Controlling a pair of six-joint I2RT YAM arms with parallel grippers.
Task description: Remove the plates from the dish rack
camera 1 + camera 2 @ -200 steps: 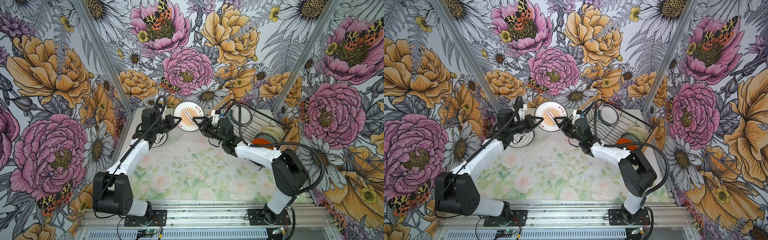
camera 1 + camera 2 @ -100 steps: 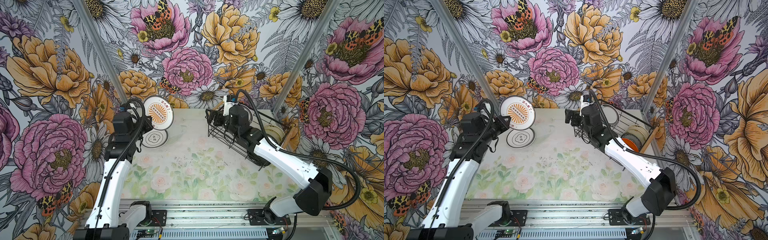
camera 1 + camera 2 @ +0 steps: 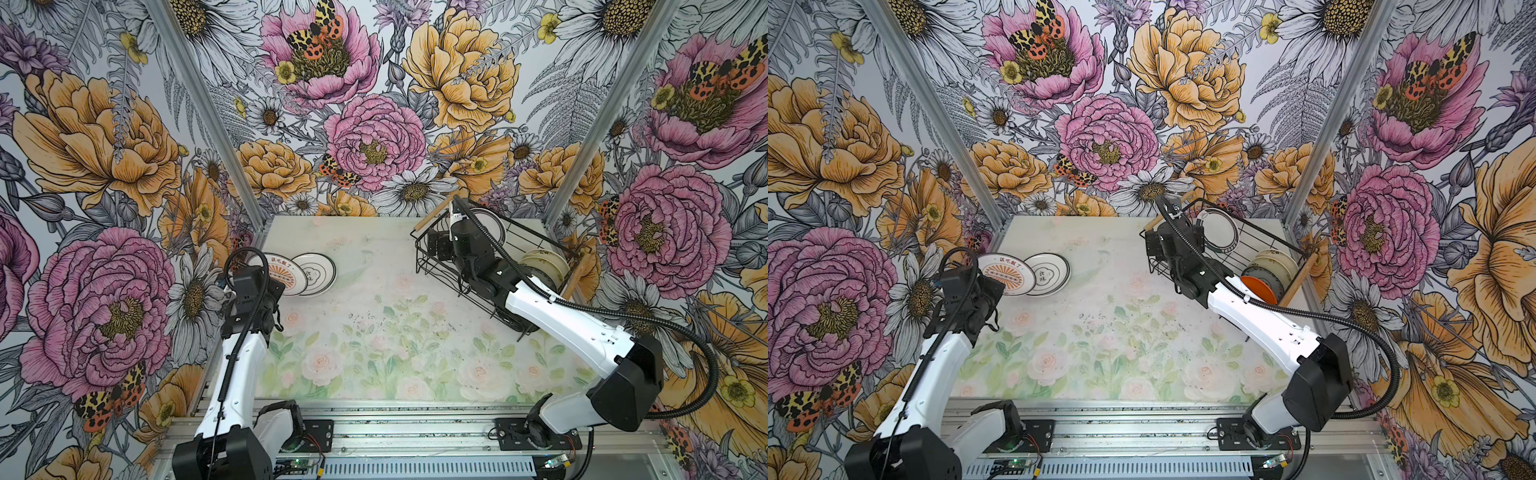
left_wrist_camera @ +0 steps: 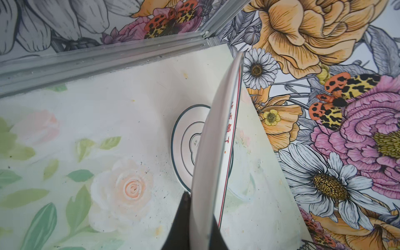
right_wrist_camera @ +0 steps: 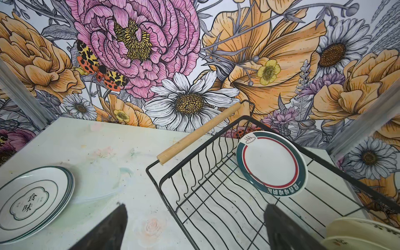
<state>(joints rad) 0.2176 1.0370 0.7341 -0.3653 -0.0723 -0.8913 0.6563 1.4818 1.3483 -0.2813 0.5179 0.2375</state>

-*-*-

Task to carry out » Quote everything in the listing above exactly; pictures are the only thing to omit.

Solved problem »
Controlling a pair of six-joint I2RT YAM arms with parallel grippers.
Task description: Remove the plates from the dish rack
camera 1 + camera 2 @ -200 steps: 
camera 1 + camera 2 @ -100 steps: 
camera 1 + camera 2 @ +0 steps: 
left_wrist_camera @ +0 steps: 
right_wrist_camera @ +0 steps: 
<state>(joints rad) 0.2176 1.0370 0.7341 -0.3653 -0.0723 -0.8913 0.6563 1.4818 1.3483 -0.2813 0.5179 0.2375</state>

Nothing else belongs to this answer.